Meeting local firms –large and small- to discuss the problems they encounter with EU red tape, I am aware that though some are concerned about losing a source of labour from Europe, few -if any- expected the supply to last forever. After all, it’s hard to imagine the well-educated, English speaking children of first generation immigrants eschewing other jobs in different places.

Nationally, many businesses and investors have made clear that they are unconcerned about Britain leaving the EU. Perhaps when Mark Tinsley cites the CBI (which is part funded by the EU, by the way!), he is forgetting that the CBI supported Britain joining the Euro! (I wonder – did Mark?). My sympathies lie less with faceless corporates and more with small and medium sized firms who, by a factor of 2:1, think that the EU hinders rather than helps their businesses and say they want Westminster, not Brussels, in charge of employment law, health and safety, and trade negotiations.

Few are as dismissive of EU regulation as Mark. Red tape from Brussels costs our companies £7.6 billion each year and with much of this regulation coming from lobbying by multinational corporations, the inevitable losers are smaller businesses.

The Prime Minister has confirmed that the Government would continue to support farmers were we to leave the EU, and the farming Minister George Eustice -who is campaigning for Brexit- has pointed out that non-EU countries like Switzerland and Norway actually give more support to their farmers than Britain does now.

It’s all too easy to suppose that staying in the EU is risk free. In fact, with the EU lurching from crisis to chaos there is a good case for escaping before things get worse. The single currency debacle and the clueless European response to the migrant influx hardly suggests a risk free future in the EU. Many believe that the most likely result of these problems will be a more centralised, dictatorial European Union likely to either subsume Britain’s sovereignty or isolate us permanently. Unless we leave, Britain will be on the margin of an EU which we continue to fund but can’t influence.

It is inevitable in an advanced country that some people will choose to emigrate and others want to enter, but freedom of movement means we have little say about who or how many come and go. Brexit would not stop all those who wish to come to work in the UK from doing so, but it would mean we could control who we let in. We need sensible numbers to supply industry demands, not the uncontrolled, free-for-all migration that the UK has seen since the previous Labour government opened the borders.

The UK leads in science and technology because of our first rate universities. The idea that British scientists would stop working with their European counterparts has no basis in reality – as they work as closely with colleagues from America, Asia and around the world. Mark and other Europhiles might be surprised to learn that the European Commission recently raided €2 billion from the Horizon science budget to bail out the disastrous Euro.

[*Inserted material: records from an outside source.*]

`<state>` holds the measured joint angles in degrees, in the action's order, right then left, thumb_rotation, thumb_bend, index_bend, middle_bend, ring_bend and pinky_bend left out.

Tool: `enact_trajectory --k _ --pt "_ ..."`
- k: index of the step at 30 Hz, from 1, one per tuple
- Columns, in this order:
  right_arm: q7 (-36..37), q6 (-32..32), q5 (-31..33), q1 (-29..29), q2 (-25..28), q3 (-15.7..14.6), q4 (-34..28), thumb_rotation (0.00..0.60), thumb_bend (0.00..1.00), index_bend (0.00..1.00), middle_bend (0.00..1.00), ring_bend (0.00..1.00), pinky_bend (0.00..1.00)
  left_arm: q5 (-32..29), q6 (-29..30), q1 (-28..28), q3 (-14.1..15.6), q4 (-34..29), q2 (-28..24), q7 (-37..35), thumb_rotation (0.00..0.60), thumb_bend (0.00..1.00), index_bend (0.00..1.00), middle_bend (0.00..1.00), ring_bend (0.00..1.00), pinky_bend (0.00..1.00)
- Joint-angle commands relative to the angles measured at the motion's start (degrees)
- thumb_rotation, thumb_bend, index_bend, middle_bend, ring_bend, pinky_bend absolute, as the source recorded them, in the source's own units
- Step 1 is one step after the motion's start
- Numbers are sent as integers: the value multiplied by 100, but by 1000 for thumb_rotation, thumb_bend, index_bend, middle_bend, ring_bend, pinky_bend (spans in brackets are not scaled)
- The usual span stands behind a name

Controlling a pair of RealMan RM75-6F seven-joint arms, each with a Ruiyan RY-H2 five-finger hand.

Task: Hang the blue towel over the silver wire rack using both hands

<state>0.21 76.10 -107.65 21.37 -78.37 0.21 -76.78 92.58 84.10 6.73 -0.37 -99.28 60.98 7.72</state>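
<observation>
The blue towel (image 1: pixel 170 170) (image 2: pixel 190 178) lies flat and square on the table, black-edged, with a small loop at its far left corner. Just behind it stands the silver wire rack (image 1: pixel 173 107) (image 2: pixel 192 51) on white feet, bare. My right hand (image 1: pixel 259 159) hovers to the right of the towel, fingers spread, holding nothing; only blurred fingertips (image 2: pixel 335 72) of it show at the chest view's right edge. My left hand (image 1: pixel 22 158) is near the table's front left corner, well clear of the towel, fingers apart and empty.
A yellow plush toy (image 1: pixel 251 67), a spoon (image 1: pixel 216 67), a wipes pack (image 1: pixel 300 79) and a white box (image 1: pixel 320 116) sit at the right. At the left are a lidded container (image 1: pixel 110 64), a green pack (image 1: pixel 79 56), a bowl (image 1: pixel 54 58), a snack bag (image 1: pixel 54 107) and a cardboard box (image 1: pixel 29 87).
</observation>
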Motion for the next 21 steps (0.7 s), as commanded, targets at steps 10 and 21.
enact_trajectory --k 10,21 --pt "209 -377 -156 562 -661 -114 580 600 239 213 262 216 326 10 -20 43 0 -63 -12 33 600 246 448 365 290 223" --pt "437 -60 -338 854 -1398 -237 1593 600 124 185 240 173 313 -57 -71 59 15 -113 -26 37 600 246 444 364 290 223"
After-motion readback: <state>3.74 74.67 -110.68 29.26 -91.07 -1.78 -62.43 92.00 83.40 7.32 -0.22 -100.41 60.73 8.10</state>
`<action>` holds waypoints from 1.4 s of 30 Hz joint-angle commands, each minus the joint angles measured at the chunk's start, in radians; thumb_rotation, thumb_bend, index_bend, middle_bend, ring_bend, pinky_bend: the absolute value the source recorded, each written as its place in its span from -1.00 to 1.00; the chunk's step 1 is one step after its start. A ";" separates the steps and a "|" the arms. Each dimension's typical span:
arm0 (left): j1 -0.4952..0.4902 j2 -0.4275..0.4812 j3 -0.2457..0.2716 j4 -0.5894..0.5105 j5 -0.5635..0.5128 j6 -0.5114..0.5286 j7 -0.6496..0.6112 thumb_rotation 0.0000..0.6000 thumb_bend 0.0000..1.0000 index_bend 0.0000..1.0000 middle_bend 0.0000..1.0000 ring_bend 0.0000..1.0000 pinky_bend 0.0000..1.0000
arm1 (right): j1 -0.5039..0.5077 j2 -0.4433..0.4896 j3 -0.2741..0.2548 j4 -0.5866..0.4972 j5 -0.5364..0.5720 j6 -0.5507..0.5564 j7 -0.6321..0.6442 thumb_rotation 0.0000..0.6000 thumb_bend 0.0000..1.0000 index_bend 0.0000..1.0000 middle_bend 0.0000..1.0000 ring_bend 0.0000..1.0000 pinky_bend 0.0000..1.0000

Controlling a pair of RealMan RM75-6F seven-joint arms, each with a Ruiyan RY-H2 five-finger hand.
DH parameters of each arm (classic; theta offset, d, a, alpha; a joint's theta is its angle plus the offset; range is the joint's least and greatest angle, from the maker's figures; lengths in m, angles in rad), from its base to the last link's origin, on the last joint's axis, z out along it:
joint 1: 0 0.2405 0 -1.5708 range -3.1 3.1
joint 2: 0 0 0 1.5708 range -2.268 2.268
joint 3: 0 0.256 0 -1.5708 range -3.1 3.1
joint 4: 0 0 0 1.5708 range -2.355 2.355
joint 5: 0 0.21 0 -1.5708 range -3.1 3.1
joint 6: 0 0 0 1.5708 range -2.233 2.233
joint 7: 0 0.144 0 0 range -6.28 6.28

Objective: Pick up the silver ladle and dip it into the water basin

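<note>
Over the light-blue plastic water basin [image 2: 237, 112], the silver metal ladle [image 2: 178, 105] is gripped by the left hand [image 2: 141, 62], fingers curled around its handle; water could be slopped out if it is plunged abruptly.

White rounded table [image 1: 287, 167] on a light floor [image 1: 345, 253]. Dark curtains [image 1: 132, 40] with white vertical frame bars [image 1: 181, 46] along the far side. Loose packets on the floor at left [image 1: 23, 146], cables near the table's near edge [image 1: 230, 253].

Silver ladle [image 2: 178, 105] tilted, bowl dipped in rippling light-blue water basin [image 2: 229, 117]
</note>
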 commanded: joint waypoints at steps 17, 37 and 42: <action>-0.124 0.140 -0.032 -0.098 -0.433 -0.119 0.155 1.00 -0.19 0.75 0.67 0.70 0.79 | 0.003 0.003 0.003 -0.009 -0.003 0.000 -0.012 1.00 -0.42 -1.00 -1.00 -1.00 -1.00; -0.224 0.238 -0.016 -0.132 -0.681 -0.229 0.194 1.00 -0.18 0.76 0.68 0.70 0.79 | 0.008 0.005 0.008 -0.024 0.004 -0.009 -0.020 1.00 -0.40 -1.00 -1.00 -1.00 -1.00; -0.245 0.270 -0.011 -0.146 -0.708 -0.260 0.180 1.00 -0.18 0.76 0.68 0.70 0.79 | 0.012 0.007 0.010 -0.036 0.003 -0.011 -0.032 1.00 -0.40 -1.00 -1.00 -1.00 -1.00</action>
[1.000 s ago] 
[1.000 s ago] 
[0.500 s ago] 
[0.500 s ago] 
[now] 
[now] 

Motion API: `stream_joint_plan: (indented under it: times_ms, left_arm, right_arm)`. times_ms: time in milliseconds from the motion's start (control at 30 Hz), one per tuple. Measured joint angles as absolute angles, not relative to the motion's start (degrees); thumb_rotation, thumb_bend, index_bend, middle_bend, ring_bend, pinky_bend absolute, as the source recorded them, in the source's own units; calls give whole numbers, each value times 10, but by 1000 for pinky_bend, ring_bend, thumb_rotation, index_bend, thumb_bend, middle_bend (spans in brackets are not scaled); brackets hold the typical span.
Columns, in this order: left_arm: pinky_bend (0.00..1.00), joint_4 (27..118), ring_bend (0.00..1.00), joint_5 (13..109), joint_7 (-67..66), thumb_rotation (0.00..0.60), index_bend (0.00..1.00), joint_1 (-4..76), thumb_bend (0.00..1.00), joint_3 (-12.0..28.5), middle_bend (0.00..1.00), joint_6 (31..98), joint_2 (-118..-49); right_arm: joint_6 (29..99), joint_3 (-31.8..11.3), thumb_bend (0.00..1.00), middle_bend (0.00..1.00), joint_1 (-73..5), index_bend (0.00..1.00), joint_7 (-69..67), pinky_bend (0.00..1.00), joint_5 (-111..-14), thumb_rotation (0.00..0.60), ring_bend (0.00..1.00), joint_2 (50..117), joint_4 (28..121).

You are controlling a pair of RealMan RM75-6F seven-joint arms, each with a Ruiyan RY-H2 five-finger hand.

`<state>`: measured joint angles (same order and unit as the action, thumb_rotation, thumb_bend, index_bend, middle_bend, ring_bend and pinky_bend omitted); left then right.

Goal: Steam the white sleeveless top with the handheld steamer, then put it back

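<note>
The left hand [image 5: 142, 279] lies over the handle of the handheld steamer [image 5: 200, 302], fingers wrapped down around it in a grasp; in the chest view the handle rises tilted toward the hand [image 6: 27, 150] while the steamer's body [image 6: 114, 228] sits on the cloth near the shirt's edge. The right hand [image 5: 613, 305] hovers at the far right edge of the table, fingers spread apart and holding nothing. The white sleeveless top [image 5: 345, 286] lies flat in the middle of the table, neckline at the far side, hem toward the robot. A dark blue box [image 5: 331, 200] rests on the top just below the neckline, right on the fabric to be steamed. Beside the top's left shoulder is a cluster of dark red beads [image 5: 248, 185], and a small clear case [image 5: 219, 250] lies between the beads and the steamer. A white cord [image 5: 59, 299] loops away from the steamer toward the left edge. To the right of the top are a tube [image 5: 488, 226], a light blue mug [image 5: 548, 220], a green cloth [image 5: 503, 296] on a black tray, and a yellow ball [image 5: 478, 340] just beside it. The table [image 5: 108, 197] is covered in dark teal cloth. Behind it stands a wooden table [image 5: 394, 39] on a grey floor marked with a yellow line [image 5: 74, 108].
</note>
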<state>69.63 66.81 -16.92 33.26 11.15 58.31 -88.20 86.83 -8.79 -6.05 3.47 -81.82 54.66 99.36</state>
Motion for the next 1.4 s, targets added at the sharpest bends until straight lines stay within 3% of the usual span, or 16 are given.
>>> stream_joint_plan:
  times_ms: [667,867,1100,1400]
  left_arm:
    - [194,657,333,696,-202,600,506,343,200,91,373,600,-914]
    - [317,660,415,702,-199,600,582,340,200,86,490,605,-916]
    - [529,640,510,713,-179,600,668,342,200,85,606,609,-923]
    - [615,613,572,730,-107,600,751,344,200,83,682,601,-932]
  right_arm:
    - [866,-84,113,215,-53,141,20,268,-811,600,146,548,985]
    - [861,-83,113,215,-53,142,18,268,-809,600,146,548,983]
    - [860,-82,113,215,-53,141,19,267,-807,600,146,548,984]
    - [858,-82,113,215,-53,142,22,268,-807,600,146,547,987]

It’s disappointing that too many of those in the ‘remain’ camp continually fabricate facile arguments to fuel fear. Some even accuse those of us determined to save Britain’s right to self-government of being ’little Englanders’. Well, I love little England and I love Great Britain too, and so I know that to stay great and grow greater we must look beyond the stale, introspective Europe of the past to a wider world; a world hungry for the English language, British goods and all the talents of all our United Kingdom.

The referendum on June 23rd – my birthday! – is our country’s last chance for a new start.